**EXERCISE**
Find the line containing "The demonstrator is" in the entries below. Restate it and each line after it, word for word, up to and including the line containing "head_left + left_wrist".

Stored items

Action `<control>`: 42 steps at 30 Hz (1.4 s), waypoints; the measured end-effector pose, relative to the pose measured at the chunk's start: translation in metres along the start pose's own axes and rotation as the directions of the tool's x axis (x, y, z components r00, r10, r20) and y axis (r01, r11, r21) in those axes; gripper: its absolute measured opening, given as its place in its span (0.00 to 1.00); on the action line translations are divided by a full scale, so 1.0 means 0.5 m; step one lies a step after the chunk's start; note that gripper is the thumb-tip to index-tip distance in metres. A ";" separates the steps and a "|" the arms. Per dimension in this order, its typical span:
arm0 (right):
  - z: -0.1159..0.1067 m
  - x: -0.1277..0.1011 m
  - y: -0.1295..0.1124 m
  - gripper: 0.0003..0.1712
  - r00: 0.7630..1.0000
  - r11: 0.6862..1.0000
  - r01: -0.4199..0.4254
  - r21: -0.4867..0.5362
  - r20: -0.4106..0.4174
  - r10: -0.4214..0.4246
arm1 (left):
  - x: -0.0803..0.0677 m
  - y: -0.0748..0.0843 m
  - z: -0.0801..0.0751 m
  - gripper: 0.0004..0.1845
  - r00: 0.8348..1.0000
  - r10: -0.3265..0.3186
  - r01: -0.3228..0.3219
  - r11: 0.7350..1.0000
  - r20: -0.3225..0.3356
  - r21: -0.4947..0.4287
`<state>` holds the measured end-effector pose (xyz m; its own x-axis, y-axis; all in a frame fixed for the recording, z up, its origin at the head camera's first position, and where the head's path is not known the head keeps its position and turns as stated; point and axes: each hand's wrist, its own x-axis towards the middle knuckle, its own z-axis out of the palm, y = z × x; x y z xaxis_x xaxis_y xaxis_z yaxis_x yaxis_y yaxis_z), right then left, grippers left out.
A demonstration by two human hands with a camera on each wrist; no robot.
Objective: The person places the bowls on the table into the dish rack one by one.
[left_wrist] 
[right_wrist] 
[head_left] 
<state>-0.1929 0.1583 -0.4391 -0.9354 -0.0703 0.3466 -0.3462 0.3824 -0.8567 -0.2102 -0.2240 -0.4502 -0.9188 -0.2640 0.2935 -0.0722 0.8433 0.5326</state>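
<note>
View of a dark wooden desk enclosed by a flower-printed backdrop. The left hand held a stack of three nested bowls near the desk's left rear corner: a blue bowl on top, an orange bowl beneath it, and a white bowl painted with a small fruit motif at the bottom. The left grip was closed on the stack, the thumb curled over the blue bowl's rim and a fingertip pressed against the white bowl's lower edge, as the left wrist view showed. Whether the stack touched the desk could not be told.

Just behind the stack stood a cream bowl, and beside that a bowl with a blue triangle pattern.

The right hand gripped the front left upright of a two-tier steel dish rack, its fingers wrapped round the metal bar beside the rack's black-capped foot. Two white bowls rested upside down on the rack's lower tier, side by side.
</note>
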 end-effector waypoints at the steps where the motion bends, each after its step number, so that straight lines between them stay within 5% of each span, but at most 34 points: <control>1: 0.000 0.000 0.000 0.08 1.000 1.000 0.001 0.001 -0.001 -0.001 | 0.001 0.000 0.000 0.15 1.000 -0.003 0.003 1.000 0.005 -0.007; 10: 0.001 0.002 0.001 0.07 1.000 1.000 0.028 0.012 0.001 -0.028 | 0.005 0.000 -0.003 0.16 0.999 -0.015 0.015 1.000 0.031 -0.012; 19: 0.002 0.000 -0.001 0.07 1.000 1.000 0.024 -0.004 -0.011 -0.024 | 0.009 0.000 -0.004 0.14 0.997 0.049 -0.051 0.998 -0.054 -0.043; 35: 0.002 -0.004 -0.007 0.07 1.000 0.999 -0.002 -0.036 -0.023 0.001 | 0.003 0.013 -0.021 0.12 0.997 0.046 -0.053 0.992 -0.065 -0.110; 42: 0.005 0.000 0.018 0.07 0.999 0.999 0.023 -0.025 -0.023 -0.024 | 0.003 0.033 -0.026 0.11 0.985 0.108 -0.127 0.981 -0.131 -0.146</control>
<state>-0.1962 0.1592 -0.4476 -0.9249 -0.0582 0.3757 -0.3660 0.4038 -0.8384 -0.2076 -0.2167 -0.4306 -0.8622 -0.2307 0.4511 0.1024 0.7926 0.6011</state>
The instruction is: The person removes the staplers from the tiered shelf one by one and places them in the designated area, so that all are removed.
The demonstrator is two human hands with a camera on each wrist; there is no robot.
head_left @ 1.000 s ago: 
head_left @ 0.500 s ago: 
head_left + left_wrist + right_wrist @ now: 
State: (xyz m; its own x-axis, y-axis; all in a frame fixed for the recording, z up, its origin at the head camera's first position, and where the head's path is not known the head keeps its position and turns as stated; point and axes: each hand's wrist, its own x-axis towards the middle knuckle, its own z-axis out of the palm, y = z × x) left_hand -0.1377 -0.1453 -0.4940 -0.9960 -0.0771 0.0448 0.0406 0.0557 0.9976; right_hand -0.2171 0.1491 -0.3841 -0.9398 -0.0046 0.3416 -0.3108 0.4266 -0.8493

**SOLUTION FOR THIS PROBLEM**
The demonstrator is two human hands with a camera on each wrist; there is no robot.
head_left @ 1.000 s ago: 
head_left @ 0.500 s ago: 
head_left + left_wrist + right_wrist @ now: 

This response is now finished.